Apostando por una mentira

DEPORTES

UN MUNDIAL LO gana siempre un buen equipo, formado por excelentes futbolistas y con una o varias grandes figuras. En Corea y Japón, a pesar de la extravagante decisión de nombrar como mejor jugador del torneo al guardameta alemán Oliver Kahn, el campeonato ya es recordado por el Brasil de Ronaldo y Rivaldo. Cuatro años antes, en Francia, el rey indiscutible fue Zidane. Y si seguimos retrocediendo en el tiempo veremos que quienes han ganado los mundiales han sido Brasil, Alemania, Argentina, Italia... Y que en esos equipos jugaban tipos como Maradona, Romario, Bebeto, Beckenbauer, Müller y, cómo no, Pelé. Fueron selecciones con empaque, sólidas en lo físico y en lo técnico. Y todas ellas con el plus añadido de una figura de primer orden mundial a la que se encomendaban cuando las cosas se ponían tiesas. En España no somos ajenos a esta realidad. La asumimos. Tenemos muy buenos futbolistas en la selección, sólo nos falta encomendarnos a nuestra figura, cosa que todavía no existe.

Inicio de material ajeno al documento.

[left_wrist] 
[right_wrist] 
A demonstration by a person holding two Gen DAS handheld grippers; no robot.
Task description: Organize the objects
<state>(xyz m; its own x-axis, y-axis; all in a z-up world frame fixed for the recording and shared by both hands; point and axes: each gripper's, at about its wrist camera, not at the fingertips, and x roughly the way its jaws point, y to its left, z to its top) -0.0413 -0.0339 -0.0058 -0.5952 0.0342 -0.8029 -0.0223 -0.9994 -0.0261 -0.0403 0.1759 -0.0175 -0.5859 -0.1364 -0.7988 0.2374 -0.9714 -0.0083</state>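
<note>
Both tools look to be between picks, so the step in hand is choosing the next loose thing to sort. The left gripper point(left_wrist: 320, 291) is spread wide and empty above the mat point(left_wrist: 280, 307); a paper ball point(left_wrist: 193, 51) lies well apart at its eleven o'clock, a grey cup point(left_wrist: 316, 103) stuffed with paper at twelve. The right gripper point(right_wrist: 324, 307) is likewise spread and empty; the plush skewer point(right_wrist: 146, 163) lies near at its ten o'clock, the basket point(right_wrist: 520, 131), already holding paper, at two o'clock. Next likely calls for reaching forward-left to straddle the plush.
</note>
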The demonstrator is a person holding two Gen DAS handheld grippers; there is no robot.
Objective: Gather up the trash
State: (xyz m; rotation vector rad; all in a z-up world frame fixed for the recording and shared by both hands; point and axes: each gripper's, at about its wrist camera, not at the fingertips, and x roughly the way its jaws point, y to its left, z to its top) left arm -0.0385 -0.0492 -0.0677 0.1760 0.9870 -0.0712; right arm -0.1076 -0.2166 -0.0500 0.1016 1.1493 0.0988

Y aquí comienza el disparate a la española. Luis Aragonés está empleando muchas de sus energías en convencer a su plantilla, a los periodistas, a la afición y al propio Raúl de que el madridista es nuestro futbolista franquicia. Aragonés nos está diciendo que España va a depender en buena medida de lo que haga un jugador que ante Egipto metió su primer gol desde octubre del 2005, que lleva dos años mediocres y que en las grandes citas de selecciones se ha comportado como un futbolista del montón. Nos la jugamos a una mentira. La pretenciosidad es lo que ha marcado hasta la fecha la historia de España en los mundiales. Pensar que Raúl liderará a la selección hacia el éxito en Alemania es, precisamente, un ejercicio pretenciosamente español y técnicamente irresponsable.